Bank of Russia head Elvira Nabiullina announced a low probability of a key rate cut at upcoming meetings of the regulator’s board of directors. The decision to recently increase the rate to 12% was taken to level out price stability risks and bring inflation to 4% by 2024, the head of the Central Bank said.

It is unlikely to reduce the official interest rate of the Bank of Russia – Nabiullina

It is unlikely that the Central Bank will reduce the official interest rate in the next meetings. This was reported to RBC by the director of the Bank of Russia, Elvira Nabiullina.

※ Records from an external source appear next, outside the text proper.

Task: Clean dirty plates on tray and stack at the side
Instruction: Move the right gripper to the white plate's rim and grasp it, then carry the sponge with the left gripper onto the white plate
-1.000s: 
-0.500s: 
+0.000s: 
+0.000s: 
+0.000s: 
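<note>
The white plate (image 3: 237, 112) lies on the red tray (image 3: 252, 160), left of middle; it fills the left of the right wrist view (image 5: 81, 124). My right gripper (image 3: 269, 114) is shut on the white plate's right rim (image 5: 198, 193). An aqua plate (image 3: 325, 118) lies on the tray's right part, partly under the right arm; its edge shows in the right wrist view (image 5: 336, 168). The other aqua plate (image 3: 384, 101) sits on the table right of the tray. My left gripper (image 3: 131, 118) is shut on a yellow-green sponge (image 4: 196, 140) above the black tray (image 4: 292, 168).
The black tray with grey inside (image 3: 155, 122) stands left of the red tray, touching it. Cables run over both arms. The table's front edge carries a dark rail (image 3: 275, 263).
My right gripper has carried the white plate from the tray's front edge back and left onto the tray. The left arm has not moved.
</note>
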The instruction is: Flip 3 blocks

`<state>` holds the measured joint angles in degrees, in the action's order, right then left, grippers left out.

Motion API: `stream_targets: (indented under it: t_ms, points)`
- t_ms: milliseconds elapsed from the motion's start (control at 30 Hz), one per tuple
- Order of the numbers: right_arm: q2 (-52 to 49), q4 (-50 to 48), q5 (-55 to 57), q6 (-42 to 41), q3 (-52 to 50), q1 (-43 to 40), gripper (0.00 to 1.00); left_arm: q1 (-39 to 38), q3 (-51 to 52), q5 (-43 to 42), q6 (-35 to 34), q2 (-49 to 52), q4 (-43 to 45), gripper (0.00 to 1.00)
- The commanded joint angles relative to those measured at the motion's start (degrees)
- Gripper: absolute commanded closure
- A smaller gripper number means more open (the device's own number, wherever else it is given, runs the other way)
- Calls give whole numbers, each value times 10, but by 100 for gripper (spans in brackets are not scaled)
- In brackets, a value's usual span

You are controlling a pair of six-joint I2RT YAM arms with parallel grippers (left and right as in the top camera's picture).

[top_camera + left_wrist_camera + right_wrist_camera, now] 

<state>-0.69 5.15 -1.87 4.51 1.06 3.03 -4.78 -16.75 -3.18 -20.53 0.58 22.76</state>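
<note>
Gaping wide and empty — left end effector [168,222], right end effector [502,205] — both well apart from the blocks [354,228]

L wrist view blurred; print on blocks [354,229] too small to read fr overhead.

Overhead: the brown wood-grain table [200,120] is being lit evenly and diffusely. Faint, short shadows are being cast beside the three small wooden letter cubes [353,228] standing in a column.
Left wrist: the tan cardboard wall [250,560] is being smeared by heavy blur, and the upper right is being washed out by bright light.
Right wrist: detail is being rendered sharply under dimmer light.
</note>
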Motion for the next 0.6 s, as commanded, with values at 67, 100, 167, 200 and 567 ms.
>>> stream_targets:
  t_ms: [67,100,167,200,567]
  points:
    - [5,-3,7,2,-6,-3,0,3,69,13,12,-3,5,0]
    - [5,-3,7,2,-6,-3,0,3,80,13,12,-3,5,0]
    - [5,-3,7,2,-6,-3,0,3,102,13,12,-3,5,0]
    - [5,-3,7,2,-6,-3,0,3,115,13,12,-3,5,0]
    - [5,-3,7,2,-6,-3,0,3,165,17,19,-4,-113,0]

On August 15, the Bank of Russia raised the official interest rate from 8.5% to 12%. The decision was made against the background of the sharpest fall in the ruble – the exchange rate of the Russian currency fell to 100 rubles to the US dollar and 110 to the euro.

“Now the decision was made precisely on the basis of the increased risks of price stability to ensure that inflation returns to the 4% target by 2024,” Nabiullina said.

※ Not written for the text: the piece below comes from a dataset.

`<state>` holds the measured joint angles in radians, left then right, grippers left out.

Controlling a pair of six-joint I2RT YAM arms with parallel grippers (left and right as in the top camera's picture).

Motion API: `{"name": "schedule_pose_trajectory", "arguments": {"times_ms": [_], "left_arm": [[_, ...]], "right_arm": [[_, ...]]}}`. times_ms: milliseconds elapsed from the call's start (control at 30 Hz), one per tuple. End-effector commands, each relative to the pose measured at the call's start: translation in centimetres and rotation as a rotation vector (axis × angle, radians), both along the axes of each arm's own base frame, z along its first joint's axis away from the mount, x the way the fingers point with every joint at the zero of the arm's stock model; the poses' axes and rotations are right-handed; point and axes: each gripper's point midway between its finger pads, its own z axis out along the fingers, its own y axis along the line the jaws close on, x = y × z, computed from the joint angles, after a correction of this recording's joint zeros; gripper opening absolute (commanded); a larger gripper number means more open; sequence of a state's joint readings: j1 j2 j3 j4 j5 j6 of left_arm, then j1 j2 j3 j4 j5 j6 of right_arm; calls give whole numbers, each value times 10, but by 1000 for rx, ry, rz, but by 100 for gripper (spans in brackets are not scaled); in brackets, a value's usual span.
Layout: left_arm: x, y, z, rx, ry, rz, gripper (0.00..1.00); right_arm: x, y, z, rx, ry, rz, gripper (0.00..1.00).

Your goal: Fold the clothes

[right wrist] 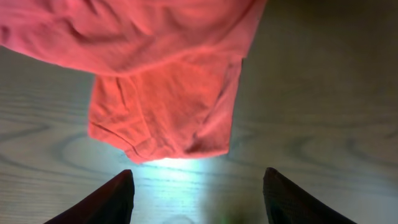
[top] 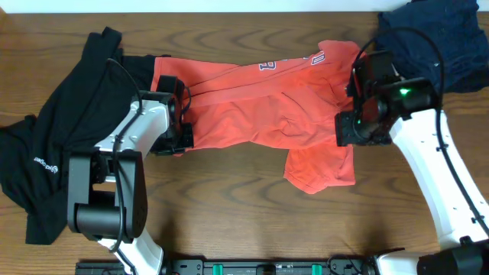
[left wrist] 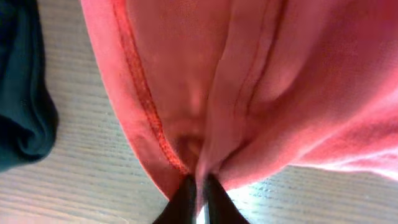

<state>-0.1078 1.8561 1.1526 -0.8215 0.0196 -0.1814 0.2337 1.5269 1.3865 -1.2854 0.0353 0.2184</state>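
Observation:
The red-orange T-shirt lies crumpled across the middle of the table, with white lettering showing near its far edge. My left gripper sits at the shirt's left edge. In the left wrist view its fingers are pinched shut on a fold of the shirt by the hem. My right gripper is over the shirt's right side. In the right wrist view its fingers are wide open and empty above bare wood, just short of a sleeve of the shirt. The black top lies spread at the left.
A dark navy garment is heaped at the far right corner. The black top's edge lies close to the left of my left gripper. Bare wooden table runs along the front.

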Motion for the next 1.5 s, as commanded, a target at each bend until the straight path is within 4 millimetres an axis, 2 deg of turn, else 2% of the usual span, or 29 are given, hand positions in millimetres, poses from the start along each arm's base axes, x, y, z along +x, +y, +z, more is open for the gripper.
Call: {"name": "schedule_pose_trajectory", "arguments": {"times_ms": [0,100,267,433,633,767,967,1033,1067,1133,1233,1333,1467], "left_arm": [[-11,3,-7,10,56,58,6],[-14,9,-1,14,61,128,6],[-3,27,18,6,-18,308,6],[11,31,30,-12,-103,331,6],[25,28,32,-40,-154,338,6],[26,28,32,-41,-159,338,6],[25,27,32,-43,-153,338,6],[24,27,31,-43,-151,338,6],[23,27,31,-42,-148,338,6],[21,27,32,-41,-141,337,6],[18,27,39,-42,-147,337,6],[16,28,55,-42,-180,333,6],[10,34,84,-18,-245,336,6]], "right_arm": [[-10,-1,-17,-15,43,-61,66],[-22,3,-33,-16,84,-69,66],[-44,16,-64,16,158,-66,63],[-65,21,-92,9,210,-91,57],[-86,22,-127,-5,238,-138,50],[-89,21,-147,9,212,-165,52],[-82,23,-163,33,150,-170,51],[-75,21,-163,24,117,-171,44],[-71,20,-163,19,101,-172,35],[-65,18,-160,16,86,-180,4],[-59,16,-150,16,82,-178,1],[-52,11,-129,9,74,-153,1],[-41,1,-80,6,60,-142,1]]}}
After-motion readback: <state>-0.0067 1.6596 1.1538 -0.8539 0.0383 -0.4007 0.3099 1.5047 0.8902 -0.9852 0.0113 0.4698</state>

After the meeting of the Board of Directors of the Bank of Russia, at which it was decided to increase the key interest rate, Alfa-Bank analysts stated that they doubted the effectiveness of this measure.

With the current inflation dynamics, the decision to increase the interest rate is unfounded and the very fact of the increase will have no effect on the currency market, analysts say.